### What to work on
Each line of the data below goes into the copy exactly; pictures do not.

### Data extract
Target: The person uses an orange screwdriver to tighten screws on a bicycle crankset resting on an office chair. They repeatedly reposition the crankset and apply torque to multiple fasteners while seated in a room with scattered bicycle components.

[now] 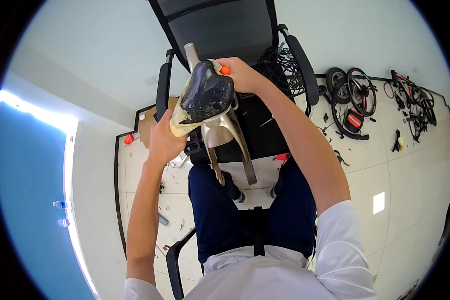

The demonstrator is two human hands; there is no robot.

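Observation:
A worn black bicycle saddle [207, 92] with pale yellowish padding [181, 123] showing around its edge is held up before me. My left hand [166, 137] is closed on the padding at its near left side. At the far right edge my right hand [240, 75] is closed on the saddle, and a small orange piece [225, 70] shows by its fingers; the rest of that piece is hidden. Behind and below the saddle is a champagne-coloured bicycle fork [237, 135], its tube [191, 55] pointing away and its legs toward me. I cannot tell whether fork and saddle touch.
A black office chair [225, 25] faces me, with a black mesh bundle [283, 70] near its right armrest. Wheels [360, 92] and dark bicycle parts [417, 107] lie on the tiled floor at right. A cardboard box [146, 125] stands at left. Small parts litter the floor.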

### Result for this task
Target: The person uses an orange screwdriver to tighten screws on a bicycle crankset resting on an office chair. They repeatedly reposition the crankset and apply torque to multiple fasteners while seated in a room with scattered bicycle components.

[now] 

The demonstrator is two human hands; there is no robot.

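Observation:
A worn black bicycle saddle [207, 92] with pale yellowish padding [181, 123] showing around its edge is held up before me. My left hand [166, 137] is closed on the padding at its near left side. At the far right edge my right hand [240, 75] is closed on the saddle, and a small orange piece [225, 70] shows by its fingers; the rest of that piece is hidden. Behind and below the saddle is a champagne-coloured bicycle fork [237, 135], its tube [191, 55] pointing away and its legs toward me. I cannot tell whether fork and saddle touch.
A black office chair [225, 25] faces me, with a black mesh bundle [283, 70] near its right armrest. Wheels [360, 92] and dark bicycle parts [417, 107] lie on the tiled floor at right. A cardboard box [146, 125] stands at left. Small parts litter the floor.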

The answer to this exercise has been fully stated.